Granny Shemmeld’s house was immaculately clean, with polished brass light-switches and shining linoleum. The feather beds were high, white and fluffy. I remember climbing into one in the room that had been my
mother’s, wearing a white nightdress and having to make an effort to climb so high. There was a spare elegance to the house with a smell of floor polish and the yeast from the German cake she made when we came to visit. She also had the scent of yeast on her skin, which came, perhaps, from brandy and the cake. That smell never left her skin, even when she was ninety and lying in bed on our property at Gawler, with my mother crying in the kitchen, not able to care for her properly. ‘It is a terrible thing to be old when your children don’t care,’ Granny said to her one day. My mother, distraught, ran and got a handful of new chickens. She put them into her mother’s hands and said, ‘Mum! It’s me – Tommy. Don’t you remember me? See, here are my chickens!’

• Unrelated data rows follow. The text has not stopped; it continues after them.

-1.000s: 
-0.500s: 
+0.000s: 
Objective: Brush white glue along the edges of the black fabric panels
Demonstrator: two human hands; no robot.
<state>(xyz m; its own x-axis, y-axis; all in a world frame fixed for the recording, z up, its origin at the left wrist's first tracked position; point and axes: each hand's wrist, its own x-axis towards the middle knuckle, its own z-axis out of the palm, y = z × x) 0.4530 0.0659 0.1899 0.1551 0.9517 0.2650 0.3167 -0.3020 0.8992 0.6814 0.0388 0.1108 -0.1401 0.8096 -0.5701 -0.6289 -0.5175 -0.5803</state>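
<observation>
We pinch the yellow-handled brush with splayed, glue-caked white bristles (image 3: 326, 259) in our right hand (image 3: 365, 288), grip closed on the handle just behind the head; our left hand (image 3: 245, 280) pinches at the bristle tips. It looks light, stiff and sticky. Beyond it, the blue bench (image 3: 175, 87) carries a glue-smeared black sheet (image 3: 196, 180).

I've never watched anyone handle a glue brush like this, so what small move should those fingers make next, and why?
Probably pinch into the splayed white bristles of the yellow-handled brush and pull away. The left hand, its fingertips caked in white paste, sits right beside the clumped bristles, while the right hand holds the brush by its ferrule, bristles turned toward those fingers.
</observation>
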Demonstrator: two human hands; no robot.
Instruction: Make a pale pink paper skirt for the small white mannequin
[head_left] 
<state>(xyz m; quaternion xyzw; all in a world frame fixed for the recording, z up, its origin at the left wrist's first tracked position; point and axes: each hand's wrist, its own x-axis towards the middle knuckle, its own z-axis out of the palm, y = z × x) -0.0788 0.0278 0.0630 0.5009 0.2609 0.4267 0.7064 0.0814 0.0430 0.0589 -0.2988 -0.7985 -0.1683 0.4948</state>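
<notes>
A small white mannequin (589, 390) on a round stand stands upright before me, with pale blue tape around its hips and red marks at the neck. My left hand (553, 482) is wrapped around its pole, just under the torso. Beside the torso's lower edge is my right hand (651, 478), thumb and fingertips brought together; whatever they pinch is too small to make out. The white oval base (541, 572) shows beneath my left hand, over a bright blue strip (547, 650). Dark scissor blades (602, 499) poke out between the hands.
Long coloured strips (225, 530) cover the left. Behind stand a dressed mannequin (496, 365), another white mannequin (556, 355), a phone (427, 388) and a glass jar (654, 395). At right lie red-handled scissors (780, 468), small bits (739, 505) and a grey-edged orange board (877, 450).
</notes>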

My mother’s sister Nora came and took Granny to Angaston Hospital, where she died. She was buried in the local cemetery.

CHAPTER TWELVE
On Being German

O
ne day my mother’s schoolmaster called her ‘a flatfooted, little German’. Her brother Otto was fighting for Australia in Flanders at the time, and Granny Shemmeld, hearing of what the schoolmaster had said, said she would pull his ear off.

Because our mother’s mother was German, we were reared on a mixture of German and local Australian – mainly British – food. In her woodstove, Granny baked her German yeast cake on a tray so big that it filled the oven. When she brought the cake out and it had cooled a little, she gave slices to us four children and her youngest daughter, Tommy, our mother (whom my father nicknamed ‘Muttee’), with glasses of rainwater or a cup of tea. It was the scale of the cake and the warm yeasty taste that I was impressed by. Bubbling yeast and warming dough in a basin by the woodstove, covered with a tea-towel, were often there in Granny’s kitchen and often in our own.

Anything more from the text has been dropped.